In the material below, find each line with the string "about" and copy it.

[MATERIAL FOR THE TASK]
↓↓↓
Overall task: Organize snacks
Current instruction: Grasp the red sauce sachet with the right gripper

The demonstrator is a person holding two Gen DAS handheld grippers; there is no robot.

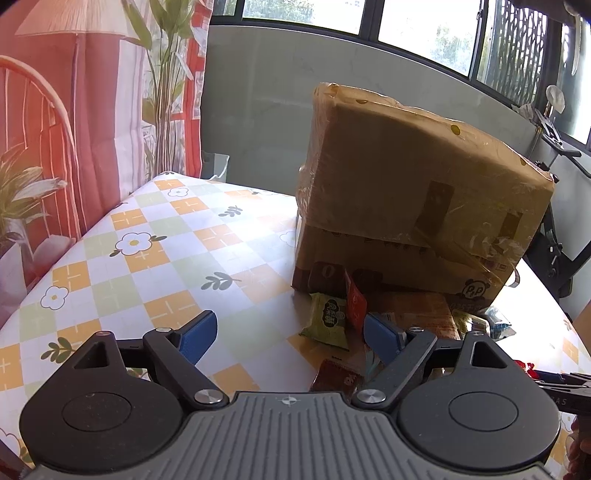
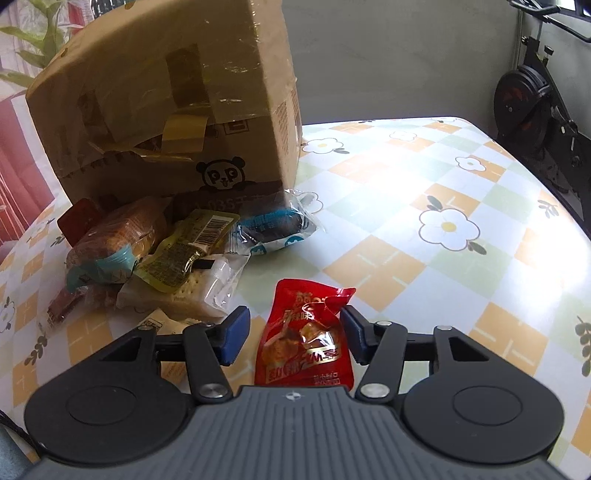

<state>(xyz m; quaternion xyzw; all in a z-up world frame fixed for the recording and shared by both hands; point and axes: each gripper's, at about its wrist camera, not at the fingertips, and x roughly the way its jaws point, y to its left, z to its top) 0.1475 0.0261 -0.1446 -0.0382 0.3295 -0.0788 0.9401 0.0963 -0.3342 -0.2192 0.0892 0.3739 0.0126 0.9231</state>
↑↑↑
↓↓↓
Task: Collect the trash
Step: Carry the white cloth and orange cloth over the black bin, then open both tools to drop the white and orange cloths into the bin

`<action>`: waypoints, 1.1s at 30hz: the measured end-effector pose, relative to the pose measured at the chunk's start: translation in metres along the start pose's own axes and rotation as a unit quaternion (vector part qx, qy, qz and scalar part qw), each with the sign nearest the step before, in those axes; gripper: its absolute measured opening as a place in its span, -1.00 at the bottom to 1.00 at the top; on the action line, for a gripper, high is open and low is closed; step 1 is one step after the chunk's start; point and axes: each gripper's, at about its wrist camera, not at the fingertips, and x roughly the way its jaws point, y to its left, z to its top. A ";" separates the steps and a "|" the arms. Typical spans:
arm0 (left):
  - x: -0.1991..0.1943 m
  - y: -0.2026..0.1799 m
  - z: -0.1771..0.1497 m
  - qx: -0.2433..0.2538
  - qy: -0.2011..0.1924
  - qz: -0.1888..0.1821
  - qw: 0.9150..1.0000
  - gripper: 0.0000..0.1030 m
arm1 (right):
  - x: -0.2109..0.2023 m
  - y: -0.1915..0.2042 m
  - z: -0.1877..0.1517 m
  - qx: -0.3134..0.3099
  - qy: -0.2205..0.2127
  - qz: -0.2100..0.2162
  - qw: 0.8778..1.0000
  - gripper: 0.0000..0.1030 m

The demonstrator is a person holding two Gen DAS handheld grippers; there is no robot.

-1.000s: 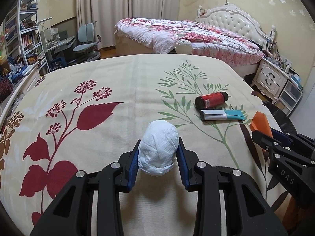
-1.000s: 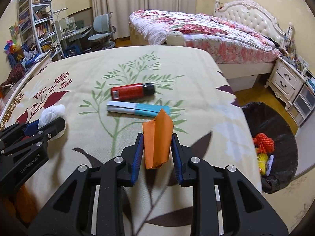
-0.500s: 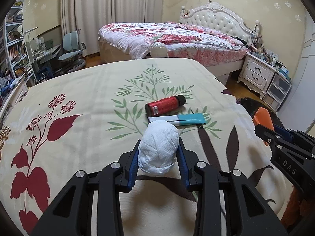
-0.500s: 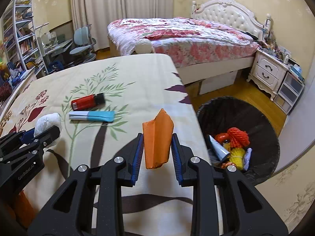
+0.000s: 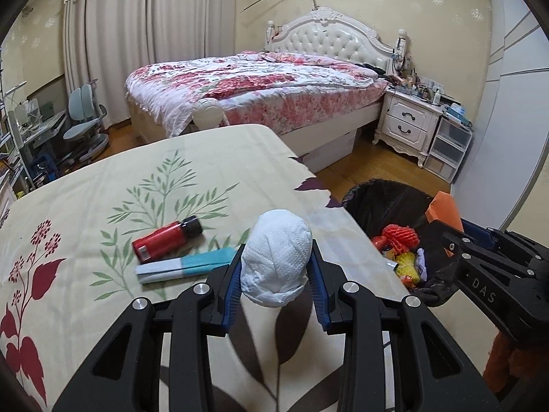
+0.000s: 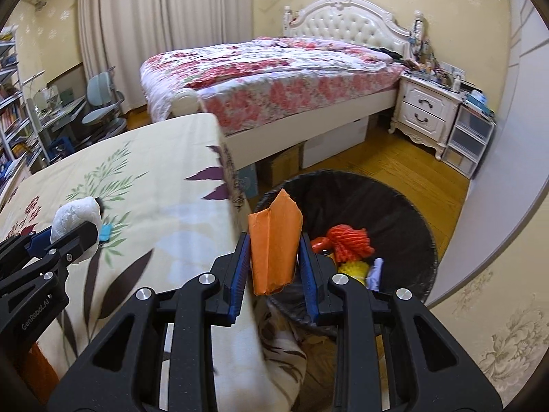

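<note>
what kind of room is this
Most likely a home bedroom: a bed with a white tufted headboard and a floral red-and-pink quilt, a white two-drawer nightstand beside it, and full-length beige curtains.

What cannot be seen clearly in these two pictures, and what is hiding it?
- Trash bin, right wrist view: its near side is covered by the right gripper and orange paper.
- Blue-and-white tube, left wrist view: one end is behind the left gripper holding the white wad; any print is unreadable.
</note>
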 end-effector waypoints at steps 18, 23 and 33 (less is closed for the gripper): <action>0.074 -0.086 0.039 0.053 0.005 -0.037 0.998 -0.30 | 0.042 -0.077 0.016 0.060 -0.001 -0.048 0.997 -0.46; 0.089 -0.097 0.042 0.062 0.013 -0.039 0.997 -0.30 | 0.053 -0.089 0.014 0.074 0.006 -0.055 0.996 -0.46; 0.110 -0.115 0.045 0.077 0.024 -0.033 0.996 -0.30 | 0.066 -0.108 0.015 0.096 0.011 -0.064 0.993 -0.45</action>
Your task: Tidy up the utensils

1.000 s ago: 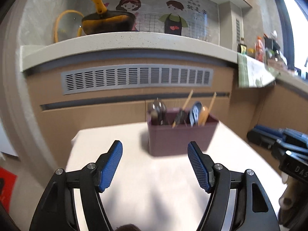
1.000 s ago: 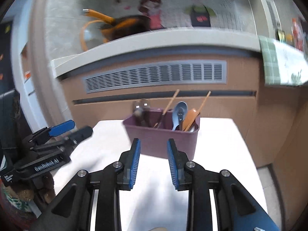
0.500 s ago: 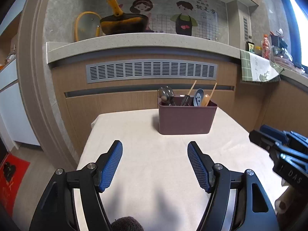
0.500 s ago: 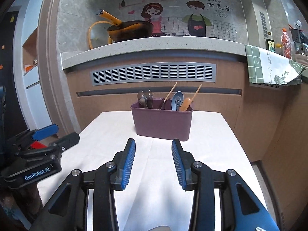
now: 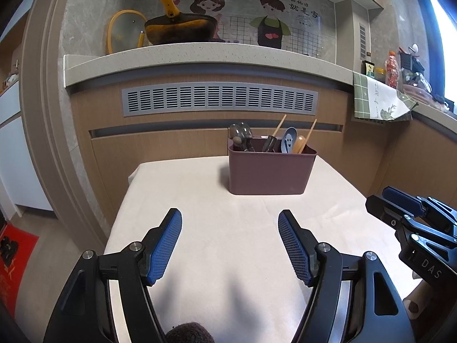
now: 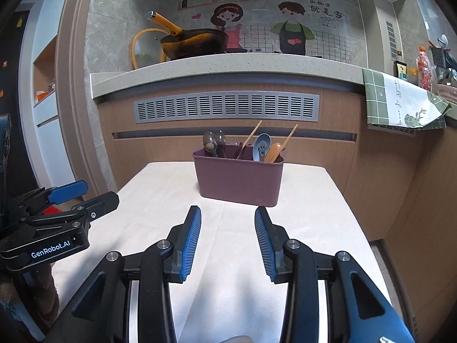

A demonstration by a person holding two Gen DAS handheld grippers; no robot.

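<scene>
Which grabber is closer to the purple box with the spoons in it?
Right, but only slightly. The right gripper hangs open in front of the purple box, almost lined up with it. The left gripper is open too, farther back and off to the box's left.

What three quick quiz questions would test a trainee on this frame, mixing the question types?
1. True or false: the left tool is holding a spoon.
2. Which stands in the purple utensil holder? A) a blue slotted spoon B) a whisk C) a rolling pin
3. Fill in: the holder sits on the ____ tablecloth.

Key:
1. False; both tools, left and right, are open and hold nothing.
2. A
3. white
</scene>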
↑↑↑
[RESPONSE AREA]
<state>(xyz m; quaternion xyzw; all in a z-up world frame fixed for the recording and shared by both hands; point and axes: each gripper's, at about its wrist camera, not at the fingertips, and x roughly the way its jaws point, y to its left, z to its top) 0.1475 0.0261 -0.1446 -0.0382 0.3295 -0.0788 0.9401 0.0963 -0.3342 -0.2192 0.0892 0.3739 0.0126 0.9231</state>
`<action>`: waypoints, 1.1s at 30hz: the measured end-effector pose, relative to the pose measured at the chunk's start: translation in metres along the start pose's own axes and rotation as a unit quaternion (vector part qx, qy, qz and scalar part qw), each with the sign nearest the step before, in those axes; gripper: its absolute measured opening as a place in its span, -1.00 at the bottom to 1.00 at the top; on the action line, for a gripper, high is open and low is closed; step 1 is one step after the chunk's start; point and axes: each gripper's, at about its wrist camera, not at the fingertips, and x roughly the way its jaws point, y to its left, z to its top. A ";" separates the steps and a "|" the arms. Typical spans:

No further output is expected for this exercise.